= USA Cup =

International youth soccer tournament

The United States [of] America Cup (USA Cup) (Formerly Schwans Cup, Schwans USA Cup) is the largest international youth soccer tournament in the Western Hemisphere. It was founded by Ivar Sorensen and Ingeborg Sorensen in cooperation with the Sons of Norway in 1985.

In the first year, there were 78 teams, and in the most recent years, it draws almost 1,200 teams with more than 16,000 athletes from many American states and countries around the world. In 2016, the tournament had teams from five continents. Referees also come from all over the world to help officiate thousands of games.

The tournament is held in July every year in Blaine, Minnesota, at the National Sports Center. The tournament has grown over the years and now includes a Weekend Cup tournament before the weeklong tournament, vendor booths, food trucks, and a huge soccer expo inside the sports hall.

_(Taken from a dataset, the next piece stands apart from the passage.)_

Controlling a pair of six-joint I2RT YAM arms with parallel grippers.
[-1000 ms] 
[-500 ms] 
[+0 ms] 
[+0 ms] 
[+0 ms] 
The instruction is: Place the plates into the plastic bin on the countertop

The facility has more than 50 soccer fields, as well as softball fields, indoor ice hockey rinks, and a cycling velodrome.

The main stadium on the campus holds almost 10,000 spectators and was the home of the Minnesota United FC franchise until the team moved from a minor division to Major League Soccer (MLS) in 2017.

In 2022, Charlie Puth performed in the opening ceremony for the weeklong tournament.

== See also ==
- Gothia Cup - Competes with Norway Cup for the largest youth football tournament in the world.
- Norway Cup - For many years the largest youth football tournament in the world.